§ **WORK ORDER**: Could you write out the records below exactly as they appear, leaving out any pictures?

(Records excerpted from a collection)
+---+

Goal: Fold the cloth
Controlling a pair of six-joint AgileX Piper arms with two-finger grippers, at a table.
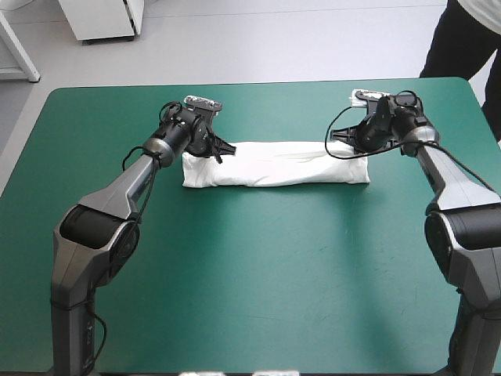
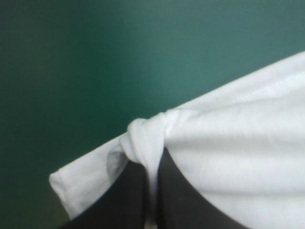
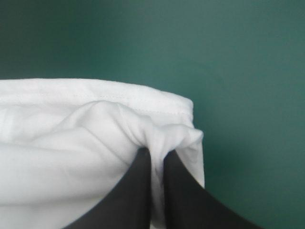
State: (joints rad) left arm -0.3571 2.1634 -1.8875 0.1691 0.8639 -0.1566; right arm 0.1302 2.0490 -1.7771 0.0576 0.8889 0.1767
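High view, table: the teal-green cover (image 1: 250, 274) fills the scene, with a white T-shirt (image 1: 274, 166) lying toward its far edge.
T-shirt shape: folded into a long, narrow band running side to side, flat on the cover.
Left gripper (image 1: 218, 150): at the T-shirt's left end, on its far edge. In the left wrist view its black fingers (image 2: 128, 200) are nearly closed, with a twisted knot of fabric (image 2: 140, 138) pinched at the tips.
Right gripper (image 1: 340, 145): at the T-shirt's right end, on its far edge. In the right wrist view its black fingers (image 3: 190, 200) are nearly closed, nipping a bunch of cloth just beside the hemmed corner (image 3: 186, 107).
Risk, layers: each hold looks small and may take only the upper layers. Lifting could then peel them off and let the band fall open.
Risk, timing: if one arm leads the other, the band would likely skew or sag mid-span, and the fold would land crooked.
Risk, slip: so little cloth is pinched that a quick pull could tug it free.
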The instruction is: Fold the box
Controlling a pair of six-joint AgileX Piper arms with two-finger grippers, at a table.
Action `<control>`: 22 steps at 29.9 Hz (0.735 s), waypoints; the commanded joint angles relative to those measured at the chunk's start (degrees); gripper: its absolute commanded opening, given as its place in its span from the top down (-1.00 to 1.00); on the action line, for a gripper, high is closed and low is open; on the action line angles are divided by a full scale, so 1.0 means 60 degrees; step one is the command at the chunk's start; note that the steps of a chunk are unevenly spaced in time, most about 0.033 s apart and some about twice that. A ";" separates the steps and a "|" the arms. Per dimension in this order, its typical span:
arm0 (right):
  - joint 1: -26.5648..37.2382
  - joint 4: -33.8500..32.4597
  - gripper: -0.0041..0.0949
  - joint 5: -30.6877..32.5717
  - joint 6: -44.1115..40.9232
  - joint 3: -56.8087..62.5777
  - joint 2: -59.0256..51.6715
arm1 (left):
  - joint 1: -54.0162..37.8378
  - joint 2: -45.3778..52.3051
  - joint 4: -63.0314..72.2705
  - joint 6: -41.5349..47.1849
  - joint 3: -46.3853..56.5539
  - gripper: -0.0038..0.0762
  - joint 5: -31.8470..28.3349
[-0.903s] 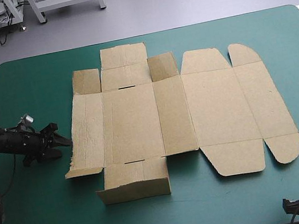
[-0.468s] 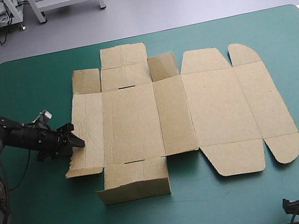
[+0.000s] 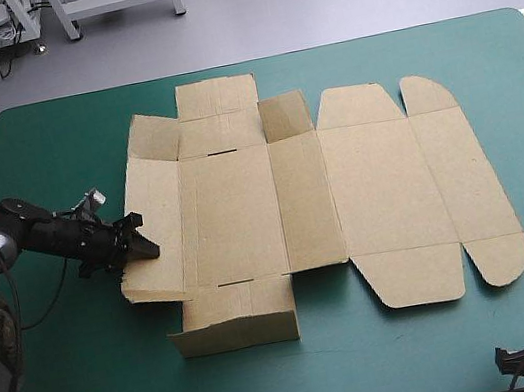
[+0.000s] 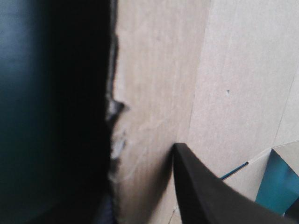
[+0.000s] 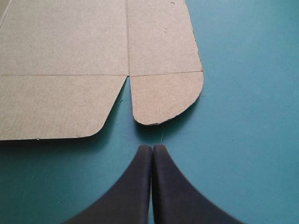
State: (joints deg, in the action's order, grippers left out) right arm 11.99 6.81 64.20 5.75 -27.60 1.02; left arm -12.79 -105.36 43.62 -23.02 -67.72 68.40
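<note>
The box [image 3: 343, 192] is laid out as a cut brown sheet on the middle of the table [image 3: 49, 142], with its long axis running from the table's left side to its right. The rounded lid flaps are pointed toward the right edge, and short flaps are turned toward the far and near edges. Most of the sheet is seen lying flat on the teal-green cover. The left panel [image 3: 154, 245] is tilted up off the cover along its crease. The left gripper [image 3: 141, 246] is set at that panel's ragged outer edge and is clenched on the box. In the left wrist view one black finger [image 4: 210, 196] is seen lying on the board's upper face, while the other is hidden under the sheet. The right gripper [image 5: 152, 147] is held low near the table's near right corner, pressed together in one pointed arch, empty, just short of the rounded flap [image 5: 166, 95] and not touching it. Compared with the earlier pictures, the left gripper has been brought in from the bare cover beside the box to the panel's edge. The panel, flat before, has been raised. The rest of the sheet and the right gripper are unchanged.
</note>
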 commanded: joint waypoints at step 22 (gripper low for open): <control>0.0006 0.0072 0.93 -0.0628 0.0122 -0.0268 0.0178 | 0.2126 0.2390 -0.2006 -0.0911 -0.4319 0.92 0.0936</control>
State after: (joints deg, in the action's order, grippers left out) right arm 11.99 6.97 64.20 5.76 -27.60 1.02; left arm -3.36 -94.83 31.11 -27.31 -87.56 70.66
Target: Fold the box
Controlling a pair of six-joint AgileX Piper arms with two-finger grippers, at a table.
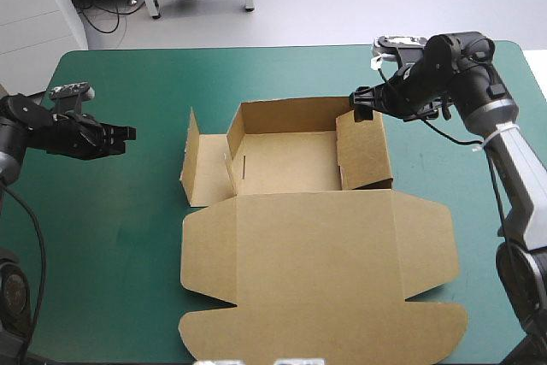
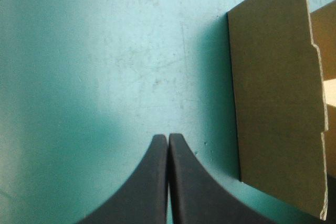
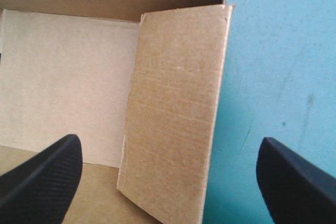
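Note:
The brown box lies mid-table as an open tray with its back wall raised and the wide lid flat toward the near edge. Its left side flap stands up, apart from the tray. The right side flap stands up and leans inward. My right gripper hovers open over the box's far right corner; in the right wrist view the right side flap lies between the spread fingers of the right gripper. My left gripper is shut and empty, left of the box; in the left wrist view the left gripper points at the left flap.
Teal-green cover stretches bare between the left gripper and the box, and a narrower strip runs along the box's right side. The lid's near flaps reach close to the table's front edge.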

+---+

§ **YOUR SOLUTION**:
Goal: Fold the cloth
Controlling a pair of six-joint AgileX Piper arms with two-finger grippers, at a table.
State: (joints rad) left arm -0.3571 2.1634 -1.8875 0.1691 0.8639 -0.1566; right arm 0.1302 2.0490 -1.7771 0.0576 0.8889 0.1767
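High view, table: the teal-green cover (image 1: 250, 274) fills the scene, with a white T-shirt (image 1: 274, 166) lying toward its far edge.
T-shirt shape: folded into a long, narrow band running side to side, flat on the cover.
Left gripper (image 1: 218, 150): at the T-shirt's left end, on its far edge. In the left wrist view its black fingers (image 2: 128, 200) are nearly closed, with a twisted knot of fabric (image 2: 140, 138) pinched at the tips.
Right gripper (image 1: 340, 145): at the T-shirt's right end, on its far edge. In the right wrist view its black fingers (image 3: 190, 200) are nearly closed, nipping a bunch of cloth just beside the hemmed corner (image 3: 186, 107).
Risk, layers: each hold looks small and may take only the upper layers. Lifting could then peel them off and let the band fall open.
Risk, timing: if one arm leads the other, the band would likely skew or sag mid-span, and the fold would land crooked.
Risk, slip: so little cloth is pinched that a quick pull could tug it free.
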The instruction is: Fold the box
Controlling a pair of six-joint AgileX Piper arms with two-finger grippers, at a table.
Action `<control>`: 22 steps at 29.9 Hz (0.735 s), waypoints; the commanded joint angles relative to those measured at the chunk's start (degrees); gripper: its absolute commanded opening, given as its place in its span from the top down (-1.00 to 1.00); on the action line, for a gripper, high is closed and low is open; on the action line angles are divided by a full scale, so 1.0 means 60 degrees; step one is the command at the chunk's start; note that the steps of a chunk are unevenly spaced in time, most about 0.033 s apart and some about twice that. A ";" separates the steps and a "|" the arms. Per dimension in this order, its typical span:
arm0 (right):
  - joint 1: -26.5648..37.2382
  - joint 4: -33.8500..32.4597
  - gripper: -0.0041..0.0949
  - joint 5: -30.6877..32.5717
  - joint 6: -44.1115..40.9232
  - joint 3: -56.8087..62.5777
  - joint 2: -59.0256..51.6715
arm1 (left):
  - joint 1: -54.0162..37.8378
  - joint 2: -45.3778..52.3051
  - joint 4: -63.0314..72.2705
  - joint 6: -41.5349..47.1849
  - joint 3: -46.3853..56.5539
  - gripper: -0.0038..0.0762
  - joint 5: -31.8470..28.3349
[-0.903s] 
[-0.468s] 
[+0.000s] 
[+0.000s] 
[+0.000s] 
State: (joints deg, in the action's order, grippers left out) right arm 11.99 6.81 64.20 5.75 -27.60 1.02; left arm -12.79 -105.36 43.62 -23.02 -67.72 68.40
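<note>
The box [image 3: 343, 192] is laid out as a cut brown sheet on the middle of the table [image 3: 49, 142], with its long axis running from the table's left side to its right. The rounded lid flaps are pointed toward the right edge, and short flaps are turned toward the far and near edges. Most of the sheet is seen lying flat on the teal-green cover. The left panel [image 3: 154, 245] is tilted up off the cover along its crease. The left gripper [image 3: 141, 246] is set at that panel's ragged outer edge and is clenched on the box. In the left wrist view one black finger [image 4: 210, 196] is seen lying on the board's upper face, while the other is hidden under the sheet. The right gripper [image 5: 152, 147] is held low near the table's near right corner, pressed together in one pointed arch, empty, just short of the rounded flap [image 5: 166, 95] and not touching it. Compared with the earlier pictures, the left gripper has been brought in from the bare cover beside the box to the panel's edge. The panel, flat before, has been raised. The rest of the sheet and the right gripper are unchanged.
</note>
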 commanded: joint waypoints at step 22 (gripper low for open): <control>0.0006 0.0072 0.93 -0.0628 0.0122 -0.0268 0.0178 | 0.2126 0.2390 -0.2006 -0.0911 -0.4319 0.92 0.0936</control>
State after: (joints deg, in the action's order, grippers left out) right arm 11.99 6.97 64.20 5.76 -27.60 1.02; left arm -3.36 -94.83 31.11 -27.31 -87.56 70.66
Target: Fold the box
Controlling a pair of six-joint AgileX Piper arms with two-finger grippers, at a table.
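Note:
The brown box lies mid-table as an open tray with its back wall raised and the wide lid flat toward the near edge. Its left side flap stands up, apart from the tray. The right side flap stands up and leans inward. My right gripper hovers open over the box's far right corner; in the right wrist view the right side flap lies between the spread fingers of the right gripper. My left gripper is shut and empty, left of the box; in the left wrist view the left gripper points at the left flap.
Teal-green cover stretches bare between the left gripper and the box, and a narrower strip runs along the box's right side. The lid's near flaps reach close to the table's front edge.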

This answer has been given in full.